パリスは、以下のような感情のギフトを子どもたちに与えることを推奨しています。

  • 充実した時間:不思議な話ですが、これは子どもに贈るのが最も難しいギフトの一つです。なぜなら私たちは常に忙しくて、なるべく生産的でいようと神経をすり減らしているのですから。しかしそれでは、家族のために費やすべき時間はどうなるのでしょうか?自分自身のウェルビーイングのための時間は?もし心から我が子に素敵な贈り物をあげたいと思うのであれば、共に楽しんだり学び合ったり、互いをもっと知り合うための時間を贈りましょう。これは誰にとっても忘れられないギフトとなるはずです。
  • 笑顔:時には、お子さんを見つめて笑顔を向けるだけで十分な場合もあります。パリスはこれを、伝染性のある最高のギフトだと言っています。こちらが笑顔を見せれば、子ども自身も微笑んだり笑ったりできるからです。
  • ハグ:これは、感情のプレゼントの中でも特に美しく、心に残るものです。これにより肌と肌との触れ合いが生まれます。さらにアンドレス・パリスによれば、抱きしめ合うことで心と心が結びつくので、常に自分は守られていて愛されているのだと子どもに感じさせることができ、安心感を与えてあげられるそうです。
  • メッセージを書いた紙:現代では廃れてしまった習慣ですが、子どもが簡単に見つけられるような場所に小さなメッセージカードを置いておくと良いでしょう。これは確実に子どもたちを喜びで満たすことのできる最高のサプライズギフトです。
  • 賞賛:子どもたちは、自身には価値があるということを知る必要があります。そのため、子どもが何かを成し遂げた時にそれを褒め称えてあげることが素晴らしい感情のプレゼントとなるのです。

感情のプレゼントに関するまとめ

お子さんの心の底から出た笑顔を見たいのであれば、感情のプレゼントが子どもを幸せにするための最高の選択肢であることを覚えておいてください。
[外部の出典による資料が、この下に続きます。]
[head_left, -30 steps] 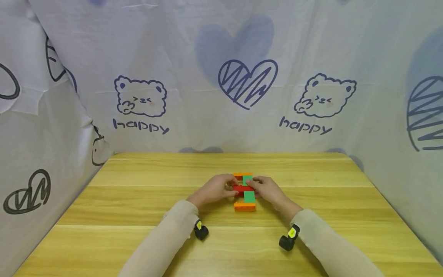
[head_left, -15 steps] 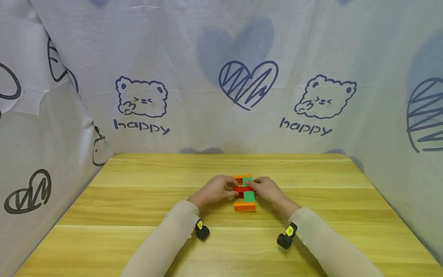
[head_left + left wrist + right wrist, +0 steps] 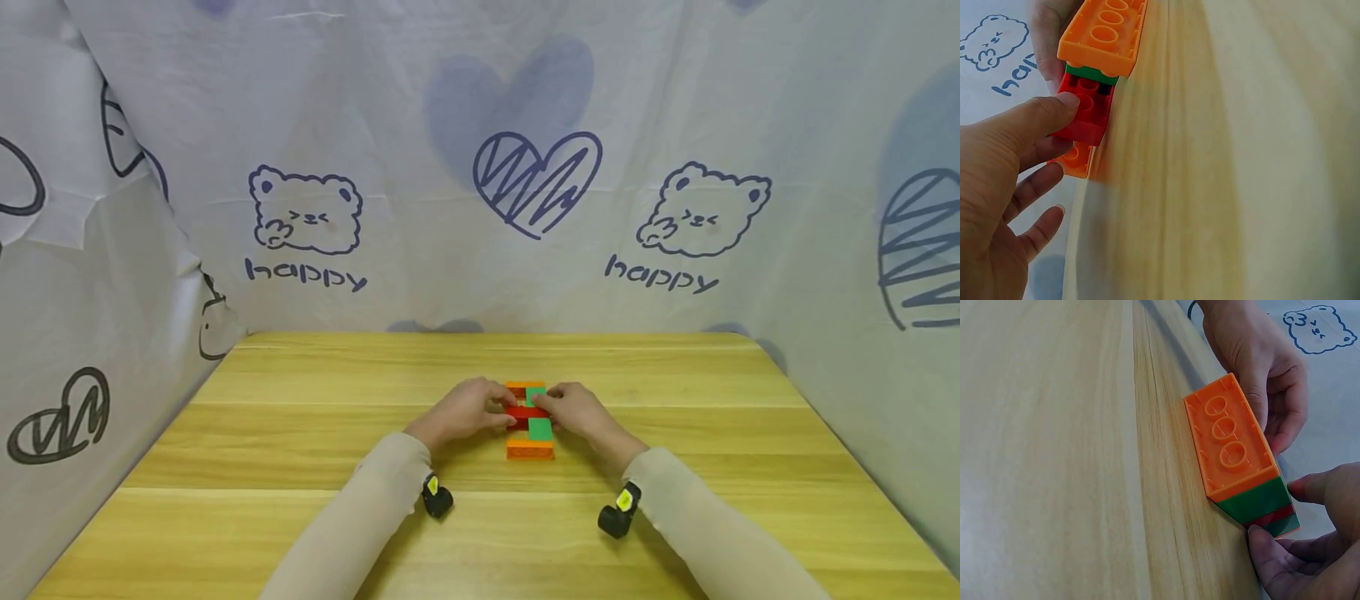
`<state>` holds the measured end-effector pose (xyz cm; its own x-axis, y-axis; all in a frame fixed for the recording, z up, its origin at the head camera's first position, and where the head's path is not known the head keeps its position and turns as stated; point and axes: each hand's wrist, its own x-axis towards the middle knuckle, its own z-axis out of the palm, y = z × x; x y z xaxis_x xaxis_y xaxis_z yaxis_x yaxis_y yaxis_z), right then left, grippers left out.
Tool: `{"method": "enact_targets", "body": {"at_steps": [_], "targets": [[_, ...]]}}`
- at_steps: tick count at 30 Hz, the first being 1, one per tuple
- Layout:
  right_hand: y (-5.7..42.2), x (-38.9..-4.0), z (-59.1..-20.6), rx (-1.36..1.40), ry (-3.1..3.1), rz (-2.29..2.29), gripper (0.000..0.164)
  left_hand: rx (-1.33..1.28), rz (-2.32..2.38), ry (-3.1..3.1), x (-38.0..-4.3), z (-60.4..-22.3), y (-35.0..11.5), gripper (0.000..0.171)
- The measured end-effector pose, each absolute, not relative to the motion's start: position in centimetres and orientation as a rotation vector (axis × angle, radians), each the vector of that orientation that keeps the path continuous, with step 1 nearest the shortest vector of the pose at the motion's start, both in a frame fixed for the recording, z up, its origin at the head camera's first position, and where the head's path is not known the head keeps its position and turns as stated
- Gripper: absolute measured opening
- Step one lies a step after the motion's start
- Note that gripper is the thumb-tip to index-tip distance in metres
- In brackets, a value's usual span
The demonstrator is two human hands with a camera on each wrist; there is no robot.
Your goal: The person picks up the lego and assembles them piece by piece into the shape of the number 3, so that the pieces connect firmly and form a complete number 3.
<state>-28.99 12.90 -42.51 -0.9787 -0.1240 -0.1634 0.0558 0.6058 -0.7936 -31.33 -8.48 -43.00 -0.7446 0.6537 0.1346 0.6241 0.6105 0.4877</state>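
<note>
Between the two hands stands a joined set of toy building bricks. A red brick crosses its middle, with a green brick running front to back. One orange brick lies at the near end, another orange brick at the far end. The orange brick's hollow underside faces the right wrist camera. My left hand pinches the red brick's left end, its thumb on the hollow side. On the opposite side, my right hand grips the green and red bricks with thumb and fingers.
A wood-grain table carries the bricks. White cloth printed with bears and hearts hangs behind it and at both sides. A small black camera sits on each wrist, the left camera and the right camera.
The red brick and the far orange brick have sunk slightly in the head view. My right wrist has turned a little and shifted slightly left. Both hands keep their hold.
</note>
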Motion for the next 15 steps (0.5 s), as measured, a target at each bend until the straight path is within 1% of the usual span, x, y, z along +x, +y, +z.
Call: {"method": "enact_targets", "body": {"at_steps": [7,15], "targets": [[12.91,-29.05,-42.75,-0.060,2.652,-1.296,0.046,1.133,0.718,2.797,-31.21,-42.71,-8.40,0.024],[13.27,-29.04,-42.57,-0.062,2.624,-1.293,0.057,1.101,0.694,2.818,-30.98,-42.33,-9.03,0.040]]}}
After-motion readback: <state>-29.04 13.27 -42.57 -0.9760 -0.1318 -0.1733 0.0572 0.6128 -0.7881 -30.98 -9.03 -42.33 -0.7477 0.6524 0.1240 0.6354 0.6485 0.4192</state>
本当に必要なわけでもなく、ハグやキスほど嬉しい気分にさせてくれるわけでもない物事にお金をかける代わりに、人々はもっとたくさん笑って過ごすべきだと思いませんか?

París, A., De Miguel, D. (2019). Entrenando a madres y padres: 44 propuestas prácticas que te ayudarán a mejorar la educación de tus hijos. Independently Published: Madrid.